Methods and apparatuses for processing speech data are described herein. In one aspect of the invention, an exemplary method includes providing sufficient limited domain related texts, performing text processing on the limited domain related texts, generating recording scripts corresponding to the limited domain related texts, recording the recording scripts into a first speech file, performing speech processing on the first speech file, generating second speech files based on he first speech file, and creating a database for storing the second speech files. Other methods and apparatuses are also described.

Description

METHOD AND SYSTEM FOR LIMITED DOMAIN TEXT TO SPEECH CONVERSION
FIELD OF THE INVENTION
[0001] The invention relates to speech recognition. More particularly, the invention relates to limited domain text to speech (TTS) toolkit scheme in a speech recognition system.
BACKGROUND OF THE INVENTION
[0002] Speech generation is the process which allows the transformation of a string of phonetic and prosodic symbols into a synthetic speech signal. Text to speech systems create synthetic speech directly from text input. Generally, two criteria are requested from text to speech (TTS) systems. The first is intelligibility and the second, pleasantness or naturalness. Text to speech systems (TTS) create artificial speech sounds directly from inputted text. Conventional TTS systems generally operate in a strictly sequential manner. The input text is divided by some external processes into relatively large segments such as sentences. Each segment is then processed in a predominantly sequential manner, step by step, until the required acoustic output can be created.
[0003] Current TTS systems are capable of producing voice qualities and speaking styles which are easily recognized as synthetic, but intelligible and suitable for a wide range of tasks such as information reporting, workstation interaction, and aids for disabled persons. However, more widespread adoption has been prevented by the perceived robotic quality of some voices, errors of transcription due to inaccurate rules and poor intelligibility of intonation-related cues. In general the problems arise from inaccurate or inappropriate modeling of the particular speech function in question. To overcome such deficiencies therefore, considerable attention has been paid to improving the modeling of grammatical information and so on, although this work has yet to be successfully integrated into commercially available systems.

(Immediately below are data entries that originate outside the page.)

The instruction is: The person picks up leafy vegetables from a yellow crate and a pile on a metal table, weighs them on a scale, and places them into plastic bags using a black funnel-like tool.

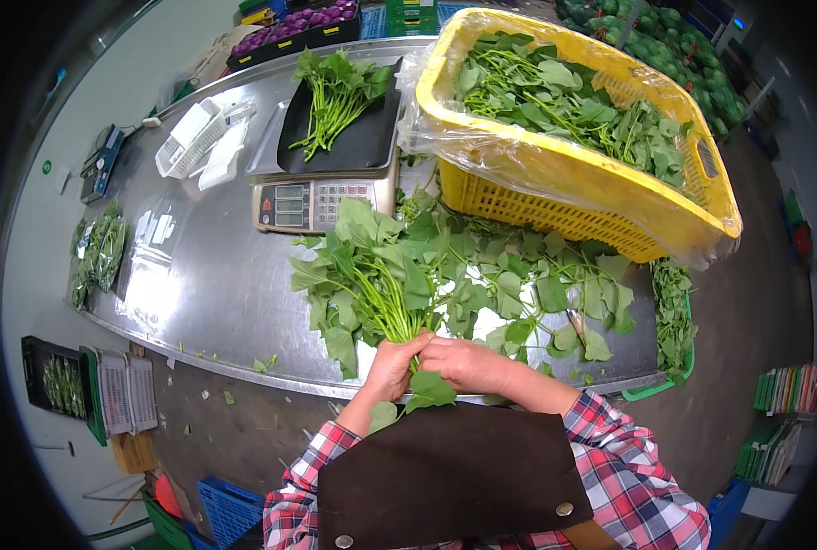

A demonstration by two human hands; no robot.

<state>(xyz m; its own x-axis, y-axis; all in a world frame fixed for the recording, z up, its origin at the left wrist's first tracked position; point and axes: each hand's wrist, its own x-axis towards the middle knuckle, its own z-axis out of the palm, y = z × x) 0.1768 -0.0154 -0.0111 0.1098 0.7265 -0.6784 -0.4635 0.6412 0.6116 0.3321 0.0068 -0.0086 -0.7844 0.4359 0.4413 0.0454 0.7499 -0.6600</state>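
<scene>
Closest to me, below my chin, hangs my brown apron (449,477) over the checked sleeves (642,486), and just past it both hands meet at the near edge of the steel table (207,275). My left hand (392,365) is wrapped round the stems of a bunch of leafy greens (381,275), fingers closed tight on them, so the leaves fan out away from me across the table while the cut ends stay gathered in my fist. My right hand (463,362) lies against it from the other side, fingers curled toward the same stems; I think it grips them too, though the left hand hides the contact. One loose leaf (429,390) droops under my wrists.

More greens lie spread loose (555,293) to the right of the bunch, within easy reach of that hand. Behind them a yellow crate (555,197), lined with clear plastic, sits tilted toward me on the table so its load of greens can be pulled out. To its left stands a scale (321,197) with a black tray, a smaller bunch (335,96) resting on it, stems toward me. Farther left on the table are a white basket (191,137) and some filled bags of greens (99,257). On the floor to my left sits a black crate (51,380).
</scene>
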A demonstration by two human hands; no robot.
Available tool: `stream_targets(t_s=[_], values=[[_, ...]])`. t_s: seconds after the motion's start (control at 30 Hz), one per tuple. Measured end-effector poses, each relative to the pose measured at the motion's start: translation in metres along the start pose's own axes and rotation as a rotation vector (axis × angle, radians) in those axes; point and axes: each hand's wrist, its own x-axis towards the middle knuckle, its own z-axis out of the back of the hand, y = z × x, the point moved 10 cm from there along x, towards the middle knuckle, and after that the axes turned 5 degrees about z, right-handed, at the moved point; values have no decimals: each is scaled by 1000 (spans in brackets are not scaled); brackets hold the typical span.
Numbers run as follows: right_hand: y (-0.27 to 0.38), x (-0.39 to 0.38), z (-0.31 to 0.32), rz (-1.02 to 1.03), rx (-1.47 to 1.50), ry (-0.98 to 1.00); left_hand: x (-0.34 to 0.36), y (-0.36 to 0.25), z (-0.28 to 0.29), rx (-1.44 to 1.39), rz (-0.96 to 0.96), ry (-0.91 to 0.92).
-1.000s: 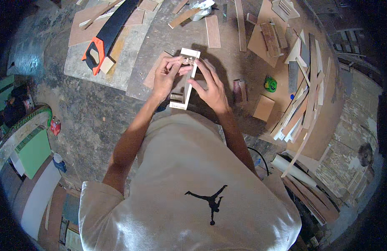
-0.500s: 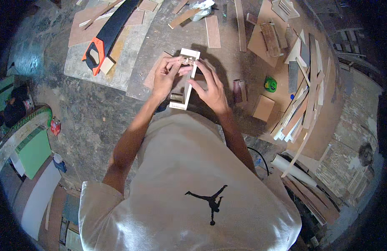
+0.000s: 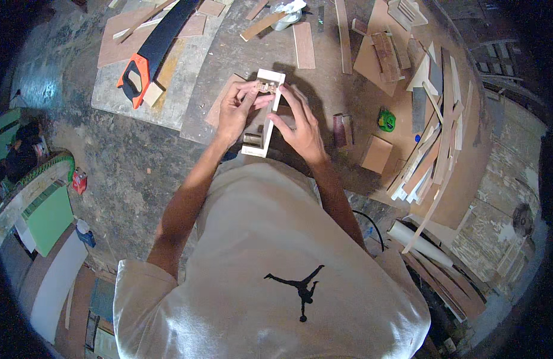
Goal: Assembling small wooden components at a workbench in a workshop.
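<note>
A narrow, pale wooden box frame stands at the near edge of the table, its long side running away from me. Inside its far end is a small light-brown notched wooden piece. My left hand is closed, thumb and fingers pinching that piece from the left. Along the frame's right wall lies my right hand, fingertips at the far right corner and thumb against the wall lower down. A dark brown block sits within the frame's near end. My fingers partly cover the notched piece.
On the left board lies a handsaw with an orange and black handle. A green tape measure, a brown block and a square wood piece are to the right. Beyond them many wood strips are piled. A container stands at the back.
Almost nothing differs. My right hand's fingers and thumb have shifted very slightly along the frame; the left hand keeps its pinch on the small piece.
</note>
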Motion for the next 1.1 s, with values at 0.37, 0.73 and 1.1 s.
stream_targets(t_s=[0.37, 0.73, 1.1], values=[[0, -2, -2, 20, -63, 31, 0, 3, 1, 3, 1, 14], [-2, -6, -1, 26, -5, -12, 0, -3, -3, 46, -13, 29], [0, -4, -2, 53, -92, 39, -2, -4, -3, 53, -3, 11]])
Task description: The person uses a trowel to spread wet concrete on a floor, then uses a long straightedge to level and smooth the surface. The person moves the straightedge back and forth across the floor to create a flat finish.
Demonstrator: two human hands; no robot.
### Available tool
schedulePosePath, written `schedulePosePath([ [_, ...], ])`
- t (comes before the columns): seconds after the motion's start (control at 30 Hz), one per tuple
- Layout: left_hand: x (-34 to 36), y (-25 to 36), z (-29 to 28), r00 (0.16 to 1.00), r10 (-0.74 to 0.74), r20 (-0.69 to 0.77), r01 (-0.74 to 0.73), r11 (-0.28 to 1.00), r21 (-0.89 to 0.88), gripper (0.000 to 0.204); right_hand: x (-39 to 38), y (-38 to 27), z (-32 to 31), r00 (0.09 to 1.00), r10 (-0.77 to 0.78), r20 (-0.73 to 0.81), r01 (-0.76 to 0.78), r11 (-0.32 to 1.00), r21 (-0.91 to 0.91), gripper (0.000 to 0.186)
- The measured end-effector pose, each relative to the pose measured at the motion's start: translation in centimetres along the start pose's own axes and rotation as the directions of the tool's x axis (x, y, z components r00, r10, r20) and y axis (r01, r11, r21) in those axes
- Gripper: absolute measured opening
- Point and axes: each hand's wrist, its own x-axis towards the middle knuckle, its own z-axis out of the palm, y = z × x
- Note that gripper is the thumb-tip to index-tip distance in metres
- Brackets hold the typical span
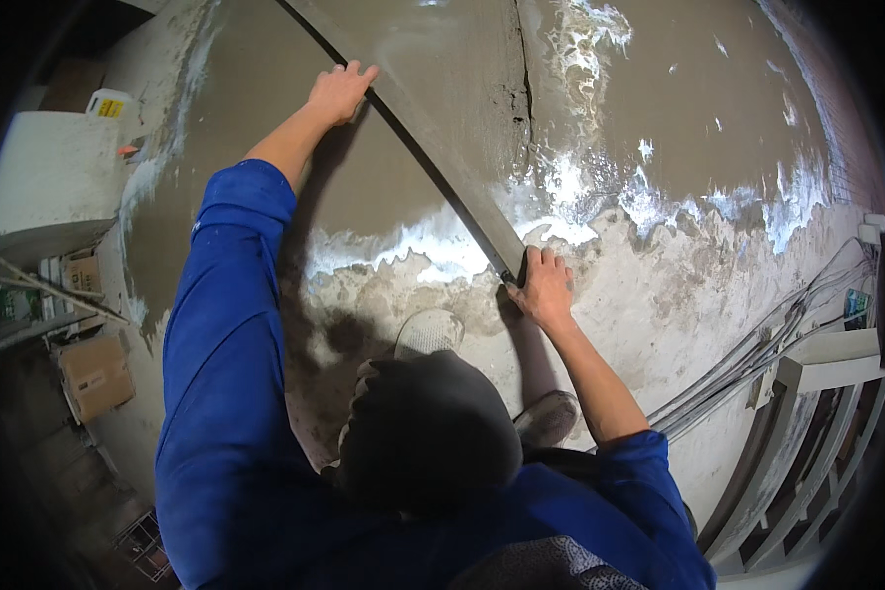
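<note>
A long straight bar point(438, 177), grey on its face with a dark edge, lies diagonally across wet grey mortar point(698, 88). My left hand point(340, 96) grips the bar's upper part with fingers curled over it. My right hand point(546, 287) holds the lower end, fingers bent around it, near the ragged border where the glistening mortar meets rough, pale floor point(649, 305). My shoes point(546, 418) show below, partly hidden by my blue-sleeved body.
On the left are a white ledge point(49, 167), a jug point(108, 103), a cardboard box point(93, 376), thin sticks and a wire rack point(146, 546). Loose cables point(757, 324) and a pale railing point(811, 433) lie on the right.
</note>
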Motion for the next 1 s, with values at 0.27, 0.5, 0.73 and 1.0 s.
schedulePosePath([
  [0.27, 5.7, -1.1, 4.2, 0.972, 0.234, -0.017, -0.231, 0.968, 0.099, 0.033, 1.7, -0.8, 0.0, 0.998, -0.002, -0.067, 0.0, 1.0, -0.018, 0.057],
  [0.5, 8.8, -2.5, 5.7, 0.933, 0.356, -0.04, -0.354, 0.933, 0.063, 0.026, 2.1, -1.0, -0.4, 0.999, 0.013, -0.043, -0.013, 1.0, -0.001, 0.051],
  [0.73, 8.1, -0.8, 5.7, 0.924, 0.371, -0.092, -0.376, 0.925, -0.048, 0.022, 0.8, 0.6, -0.9, 1.0, 0.014, -0.023, -0.015, 1.0, -0.011, 0.047],
  [1.0, 4.2, 3.8, 5.5, 0.909, 0.381, -0.167, -0.401, 0.91, -0.106, 0.019, -3.8, 4.8, -0.5, 1.0, 0.018, -0.019, -0.019, 0.999, -0.051, 0.046],
])
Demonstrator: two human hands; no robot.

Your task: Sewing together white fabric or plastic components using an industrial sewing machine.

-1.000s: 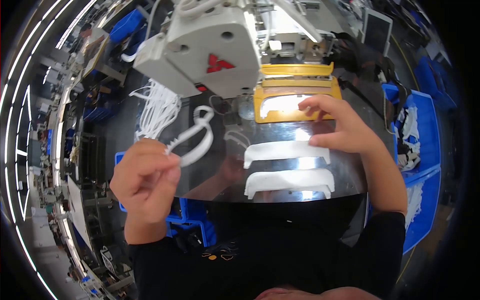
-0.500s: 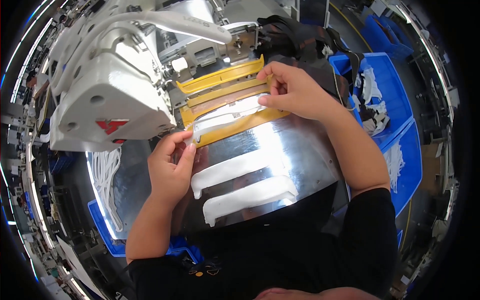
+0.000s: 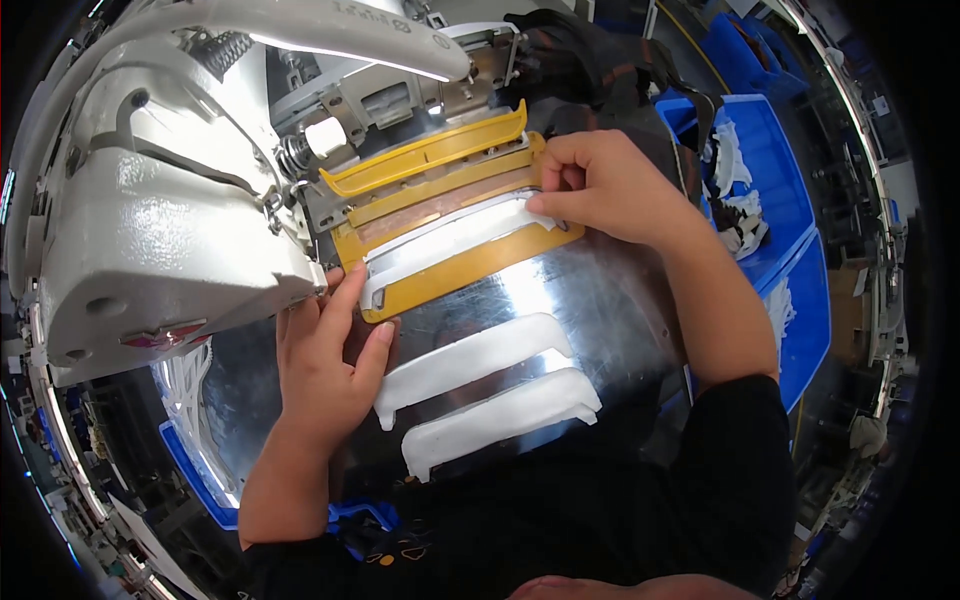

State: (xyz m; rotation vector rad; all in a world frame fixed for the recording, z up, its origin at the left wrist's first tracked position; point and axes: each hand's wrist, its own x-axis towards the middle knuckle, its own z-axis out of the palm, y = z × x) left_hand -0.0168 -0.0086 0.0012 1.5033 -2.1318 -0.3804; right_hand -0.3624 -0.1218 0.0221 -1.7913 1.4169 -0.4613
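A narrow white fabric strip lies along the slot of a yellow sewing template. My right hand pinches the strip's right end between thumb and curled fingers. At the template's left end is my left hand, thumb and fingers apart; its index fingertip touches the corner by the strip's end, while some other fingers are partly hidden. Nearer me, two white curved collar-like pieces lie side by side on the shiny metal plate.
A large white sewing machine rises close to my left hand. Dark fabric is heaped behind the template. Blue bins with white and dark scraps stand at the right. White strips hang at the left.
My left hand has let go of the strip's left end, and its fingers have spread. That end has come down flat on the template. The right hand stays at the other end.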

[0004] A conventional text to speech system has two main components, a linguistic processor and an acoustic processor. The input into the system is text, the output is an acoustic waveform which is recognizable to a human as speech corresponding to the input text. The data passed across the interface from the linguistic processor to the acoustic processor comprises a listing of speech segments together with control information (e.g., phonemes, plus duration and pitch values). The acoustic processor is then responsible for producing the sounds corresponding to the specified segments, plus handling the boundaries between them correctly to produce natural sounding speech. To a large extent the operation of the linguistic processor and of the acoustic processor are independent of each other.
[0005] However, most of the conventional TTS systems are designed for general domain which are more complex systems. The conventional TTS system normally require the users equipped with certain degrees of TTS knowledge. In addition, since the conventional TTS deals with the general domain texts, it generally lacks of accuracy for limited domain texts. Furthermore, the users have to have special TTS knowledge to able to handle their limited domain TTS operations. As a result, it apparent to a person with ordinary skill in the art that a better limited domain TTS solutions are needed, such that the users are not required to have special TTS knowledge to build their limited domain TTS application.
BRIEF DESCRIPTION OF THE DRAWINGS
[0006] The present invention is illustrated by way of example and not limitation in the figures of the accompanying drawings in which like references indicate similar elements. [0007] Figure 1 shows a block diagram of a limited domain TTS system according to one embodiment. [0008] Figure 2 shows a typical computer system which may be used with an embodiment.
[0009] Figure 3 shows a block diagram of an embodiment for making a limited domain TTS database. [0010] Figure 4 shows an embodiment of a method for making a limited TTS application.
[0011] Figures 5 and 6 show an alternative embodiment of a method for making a limited TTS application.
DETAILED DESCRIPTION
[0012] The following description and drawings are illustrative of the invention and are not to be construed as limiting the invention. Numerous specific details are described to provide a thorough understanding of the present invention. However, in certain instances, well-known or conventional details are not described in order to not unnecessarily obscure the present invention in detail.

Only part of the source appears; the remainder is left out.